/---

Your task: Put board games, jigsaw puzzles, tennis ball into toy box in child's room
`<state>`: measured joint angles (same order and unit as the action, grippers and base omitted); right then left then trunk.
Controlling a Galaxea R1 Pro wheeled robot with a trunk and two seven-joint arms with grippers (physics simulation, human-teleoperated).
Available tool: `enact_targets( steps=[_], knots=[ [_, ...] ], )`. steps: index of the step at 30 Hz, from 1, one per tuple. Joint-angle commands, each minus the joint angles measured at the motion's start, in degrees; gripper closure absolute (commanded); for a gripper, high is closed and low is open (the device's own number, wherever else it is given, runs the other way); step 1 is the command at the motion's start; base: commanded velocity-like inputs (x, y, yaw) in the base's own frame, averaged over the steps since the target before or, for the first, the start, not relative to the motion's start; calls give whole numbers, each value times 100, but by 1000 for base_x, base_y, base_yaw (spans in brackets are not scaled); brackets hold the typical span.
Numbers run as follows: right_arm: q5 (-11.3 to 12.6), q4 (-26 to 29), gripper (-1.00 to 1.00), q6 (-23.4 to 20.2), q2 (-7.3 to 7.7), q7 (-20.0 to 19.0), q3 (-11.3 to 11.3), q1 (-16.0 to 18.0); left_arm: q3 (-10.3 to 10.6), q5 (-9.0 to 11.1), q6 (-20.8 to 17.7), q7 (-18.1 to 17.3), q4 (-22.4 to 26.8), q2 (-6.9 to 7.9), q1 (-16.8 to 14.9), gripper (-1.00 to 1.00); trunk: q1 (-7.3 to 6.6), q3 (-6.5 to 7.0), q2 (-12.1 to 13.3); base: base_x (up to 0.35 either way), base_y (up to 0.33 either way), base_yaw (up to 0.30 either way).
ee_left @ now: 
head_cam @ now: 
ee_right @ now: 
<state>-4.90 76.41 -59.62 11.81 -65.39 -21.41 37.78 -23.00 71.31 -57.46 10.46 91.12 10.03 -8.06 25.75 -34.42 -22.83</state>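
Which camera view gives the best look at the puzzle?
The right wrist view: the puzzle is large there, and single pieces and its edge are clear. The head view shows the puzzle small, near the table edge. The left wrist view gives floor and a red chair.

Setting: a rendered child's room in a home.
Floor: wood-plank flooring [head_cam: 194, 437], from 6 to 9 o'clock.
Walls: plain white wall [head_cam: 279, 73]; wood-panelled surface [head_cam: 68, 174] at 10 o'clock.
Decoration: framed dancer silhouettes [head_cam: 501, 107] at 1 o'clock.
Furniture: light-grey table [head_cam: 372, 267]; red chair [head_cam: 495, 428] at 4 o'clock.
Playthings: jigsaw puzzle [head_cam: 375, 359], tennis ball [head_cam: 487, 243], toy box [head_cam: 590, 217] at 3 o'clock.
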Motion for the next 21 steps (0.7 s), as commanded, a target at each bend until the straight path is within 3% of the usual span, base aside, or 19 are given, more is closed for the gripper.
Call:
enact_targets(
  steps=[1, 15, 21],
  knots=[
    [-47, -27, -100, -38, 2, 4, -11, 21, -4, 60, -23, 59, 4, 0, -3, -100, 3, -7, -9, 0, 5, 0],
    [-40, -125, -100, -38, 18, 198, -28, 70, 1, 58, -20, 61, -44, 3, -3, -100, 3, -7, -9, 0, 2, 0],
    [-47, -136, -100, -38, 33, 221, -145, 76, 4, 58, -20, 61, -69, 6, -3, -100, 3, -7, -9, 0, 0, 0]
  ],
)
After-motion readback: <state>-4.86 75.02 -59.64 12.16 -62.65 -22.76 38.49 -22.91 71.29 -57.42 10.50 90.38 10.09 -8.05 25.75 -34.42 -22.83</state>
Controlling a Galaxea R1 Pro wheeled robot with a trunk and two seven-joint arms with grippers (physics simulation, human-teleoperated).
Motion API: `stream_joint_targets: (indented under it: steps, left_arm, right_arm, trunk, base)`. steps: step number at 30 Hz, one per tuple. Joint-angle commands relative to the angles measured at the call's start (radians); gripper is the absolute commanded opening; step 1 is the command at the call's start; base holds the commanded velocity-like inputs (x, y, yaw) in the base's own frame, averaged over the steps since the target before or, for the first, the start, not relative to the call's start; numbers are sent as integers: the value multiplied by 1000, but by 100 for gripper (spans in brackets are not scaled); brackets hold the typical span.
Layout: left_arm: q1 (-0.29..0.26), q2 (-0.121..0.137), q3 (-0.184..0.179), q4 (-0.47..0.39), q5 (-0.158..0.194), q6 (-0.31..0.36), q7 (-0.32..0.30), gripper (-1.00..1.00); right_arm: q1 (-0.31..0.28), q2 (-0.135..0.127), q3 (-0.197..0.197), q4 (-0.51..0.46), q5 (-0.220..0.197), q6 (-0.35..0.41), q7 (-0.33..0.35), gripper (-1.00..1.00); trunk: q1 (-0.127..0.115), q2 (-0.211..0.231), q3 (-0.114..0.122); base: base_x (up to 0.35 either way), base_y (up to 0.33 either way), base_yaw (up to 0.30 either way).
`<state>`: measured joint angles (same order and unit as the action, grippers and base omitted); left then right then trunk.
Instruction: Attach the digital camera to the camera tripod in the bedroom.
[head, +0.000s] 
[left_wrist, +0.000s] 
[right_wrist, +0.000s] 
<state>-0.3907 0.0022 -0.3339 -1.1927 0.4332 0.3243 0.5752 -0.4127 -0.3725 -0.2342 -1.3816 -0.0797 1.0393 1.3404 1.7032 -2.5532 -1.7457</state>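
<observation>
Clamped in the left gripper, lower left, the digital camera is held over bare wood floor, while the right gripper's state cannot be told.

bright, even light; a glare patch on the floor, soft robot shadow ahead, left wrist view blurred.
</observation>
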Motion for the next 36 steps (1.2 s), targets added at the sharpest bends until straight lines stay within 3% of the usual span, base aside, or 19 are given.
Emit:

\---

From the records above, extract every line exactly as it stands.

• **Written answer**:
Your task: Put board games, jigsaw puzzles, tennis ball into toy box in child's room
`<state>`: measured joint angles (same order and unit as the action, grippers and base omitted); right then left then trunk.
Controlling a Galaxea R1 Pro wheeled robot with a trunk and two seven-joint arms with grippers (physics simulation, human-teleoperated).
Available tool: `enact_targets( steps=[_], knots=[ [_, ...] ], )`. steps: index of the step at 30 Hz, from 1, one per tuple. Joint-angle commands, each minus the joint angles measured at the motion's start, in degrees; gripper closure absolute (commanded); for a gripper, high is closed and low is open (the device's own number, wherever else it is given, runs the other way); step 1 is the command at the motion's start; base: commanded velocity-like inputs (x, y, yaw) in the base's own frame, averaged over the steps since the target before or, for the first, the start, not relative to the motion's start; calls give whole numbers, each value times 100, but by 1000 for base_x, base_y, base_yaw (spans in brackets are not scaled); brackets hold the typical span.
Numbers run as follows: right_arm: q5 (-11.3 to 12.6), q4 (-26 to 29), gripper (-1.00 to 1.00), q6 (-23.4 to 20.2), q2 (-7.3 to 7.7), q7 (-20.0 to 19.0), q3 (-11.3 to 11.3), q1 (-16.0 to 18.0); left_arm: q3 (-10.3 to 10.6), q5 (-9.0 to 11.1), q6 (-20.8 to 17.7), q7 (-18.1 to 17.3), q4 (-22.4 to 26.8), q2 (-6.9 to 7.9), q1 (-16.8 to 14.9), gripper (-1.00 to 1.00); trunk: q1 (-7.3 to 6.6), q3 (-6.5 to 7.0), q2 (-12.1 to 13.3); base: base_x (up to 0.35 either way), base_y (up to 0.33 either way), base_yaw (up to 0.30 either way).
ee_left @ now: 
head_cam @ now: 
ee_right @ now: 
<state>-4.90 76.41 -59.62 11.81 -65.39 -21.41 37.78 -23.00 71.31 -57.46 10.46 91.12 10.03 -8.06 25.75 -34.42 -22.83</state>
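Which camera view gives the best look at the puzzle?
The right wrist view: the puzzle is large there, and single pieces and its edge are clear. The head view shows the puzzle small, near the table edge. The left wrist view gives floor and a red chair.

Setting: a rendered child's room in a home.
Floor: wood-plank flooring [head_cam: 194, 437], from 6 to 9 o'clock.
Walls: plain white wall [head_cam: 279, 73]; wood-panelled surface [head_cam: 68, 174] at 10 o'clock.
Decoration: framed dancer silhouettes [head_cam: 501, 107] at 1 o'clock.
Furniture: light-grey table [head_cam: 372, 267]; red chair [head_cam: 495, 428] at 4 o'clock.
Playthings: jigsaw puzzle [head_cam: 375, 359], tennis ball [head_cam: 487, 243], toy box [head_cam: 590, 217] at 3 o'clock.
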Motion for the next 21 steps (0.7 s), as commanded, a target at each bend until the straight path is within 3% of the usual span, base aside, or 19 are given, more is closed for the gripper.
Call:
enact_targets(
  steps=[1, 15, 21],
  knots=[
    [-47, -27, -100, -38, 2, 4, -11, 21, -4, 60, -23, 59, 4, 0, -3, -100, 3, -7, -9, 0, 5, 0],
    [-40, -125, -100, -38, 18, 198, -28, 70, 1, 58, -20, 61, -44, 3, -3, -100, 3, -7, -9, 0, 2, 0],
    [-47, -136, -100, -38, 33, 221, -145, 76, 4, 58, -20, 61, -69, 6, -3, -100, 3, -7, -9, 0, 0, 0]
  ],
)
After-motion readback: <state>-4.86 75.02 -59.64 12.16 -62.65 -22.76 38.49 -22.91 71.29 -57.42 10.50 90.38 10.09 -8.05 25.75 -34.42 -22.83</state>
Controlling a Galaxea R1 Pro wheeled robot with a trunk and two seven-joint arms with grippers (physics simulation, human-teleoperated).
Motion API: `stream_joint_targets: (indented under it: steps, left_arm, right_arm, trunk, base)`. steps: step number at 30 Hz, one per tuple. Joint-angle commands relative to the angles measured at the call's start (radians); gripper is the absolute commanded opening; step 1 is the command at the call's start; base holds the commanded velocity-like inputs (x, y, yaw) in the base's own frame, averaged over the steps since the target before or, for the first, the start, not relative to the call's start; numbers are sent as integers: the value multiplied by 1000, but by 100 for gripper (spans in brackets are not scaled); brackets hold the typical span.
Layout: left_arm: q1 (-0.29..0.26), q2 (-0.121..0.137), q3 (-0.184..0.179), q4 (-0.47..0.39), q5 (-0.158..0.194), q6 (-0.31..0.36), q7 (-0.32..0.30), gripper (-1.00..1.00); right_arm: q1 (-0.31..0.28), q2 (-0.135..0.127), q3 (-0.197..0.197), q4 (-0.51..0.46), q5 (-0.220..0.197), q6 (-0.35..0.41), q7 (-0.33..0.35), gripper (-1.00..1.00); trunk: q1 (-0.127..0.115), q2 (-0.211..0.231), q3 (-0.114..0.122); base: base_x (up to 0.35 either way), base_y (up to 0.33 either way), base_yaw (up to 0.30 either way).
`<state>`: measured joint angles (same order and unit as the action, grippers and base omitted); left then right then trunk.
Instruction: Attach the digital camera to the camera tripod in the bedroom.
[head, +0.000s] 
[left_wrist, +0.000s] 
[right_wrist, +0.000s] 
<state>-0.3907 0.0022 -0.3339 -1.1927 0.4332 0.3243 0.5752 -0.4127 -0.3725 -0.2342 -1.3816 -0.0797 1.0393 1.3404 1.7032 -2.5532 -1.7457</state>
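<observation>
Clamped in the left gripper, lower left, the digital camera is held over bare wood floor, while the right gripper's state cannot be told.

bright, even light; a glare patch on the floor, soft robot shadow ahead, left wrist view blurred.
</observation>
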Motion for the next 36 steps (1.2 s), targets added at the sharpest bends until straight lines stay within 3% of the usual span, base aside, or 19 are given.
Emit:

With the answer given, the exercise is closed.